## Activity
A faithful, picture-free copy of the listing below is required.
..........
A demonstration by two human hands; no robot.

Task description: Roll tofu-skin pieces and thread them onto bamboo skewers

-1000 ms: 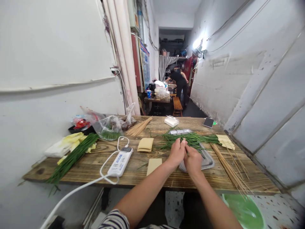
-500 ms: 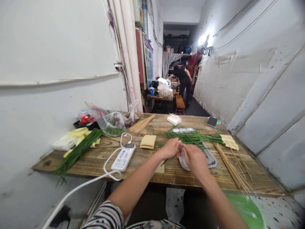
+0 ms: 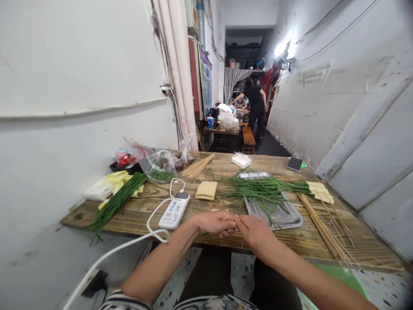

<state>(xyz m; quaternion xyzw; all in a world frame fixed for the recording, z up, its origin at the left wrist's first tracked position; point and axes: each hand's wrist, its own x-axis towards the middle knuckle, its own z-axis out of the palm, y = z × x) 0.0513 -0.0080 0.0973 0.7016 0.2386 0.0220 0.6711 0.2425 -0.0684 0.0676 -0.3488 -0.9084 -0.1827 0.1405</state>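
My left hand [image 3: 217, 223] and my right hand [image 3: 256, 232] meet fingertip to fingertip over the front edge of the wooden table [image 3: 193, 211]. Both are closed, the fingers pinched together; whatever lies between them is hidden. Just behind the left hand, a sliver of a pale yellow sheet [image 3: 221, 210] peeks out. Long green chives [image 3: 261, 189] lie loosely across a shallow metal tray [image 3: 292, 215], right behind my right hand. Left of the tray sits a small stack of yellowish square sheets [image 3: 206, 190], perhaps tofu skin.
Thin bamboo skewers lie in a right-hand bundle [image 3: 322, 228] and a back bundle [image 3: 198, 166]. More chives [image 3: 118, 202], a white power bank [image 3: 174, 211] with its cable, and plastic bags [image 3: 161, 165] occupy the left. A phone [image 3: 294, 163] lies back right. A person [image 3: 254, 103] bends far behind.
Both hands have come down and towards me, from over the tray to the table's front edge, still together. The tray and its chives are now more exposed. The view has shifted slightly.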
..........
## Worked solution
A demonstration by two human hands; no robot.

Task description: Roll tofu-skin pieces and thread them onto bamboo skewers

-1000 ms: 
-500 ms: 
+0 ms: 

<state>(xyz m; quaternion xyzw; all in a world frame fixed for the recording, z up, its origin at the left wrist's first tracked position; point and axes: each hand's wrist, its own x-axis towards the middle knuckle, its own z-axis out of the palm, y = z × x) 0.0513 -0.0080 0.0973 0.7016 0.2386 0.0220 0.6711 0.2425 -0.0684 0.0676 -0.3488 -0.9084 -0.1827 0.1405</state>
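My left hand [image 3: 217, 223] and my right hand [image 3: 256, 232] meet fingertip to fingertip over the front edge of the wooden table [image 3: 193, 211]. Both are closed, the fingers pinched together; whatever lies between them is hidden. Just behind the left hand, a sliver of a pale yellow sheet [image 3: 221, 210] peeks out. Long green chives [image 3: 261, 189] lie loosely across a shallow metal tray [image 3: 292, 215], right behind my right hand. Left of the tray sits a small stack of yellowish square sheets [image 3: 206, 190], perhaps tofu skin.
Thin bamboo skewers lie in a right-hand bundle [image 3: 322, 228] and a back bundle [image 3: 198, 166]. More chives [image 3: 118, 202], a white power bank [image 3: 174, 211] with its cable, and plastic bags [image 3: 161, 165] occupy the left. A phone [image 3: 294, 163] lies back right. A person [image 3: 254, 103] bends far behind.
Both hands have come down and towards me, from over the tray to the table's front edge, still together. The tray and its chives are now more exposed. The view has shifted slightly.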

This output is finished.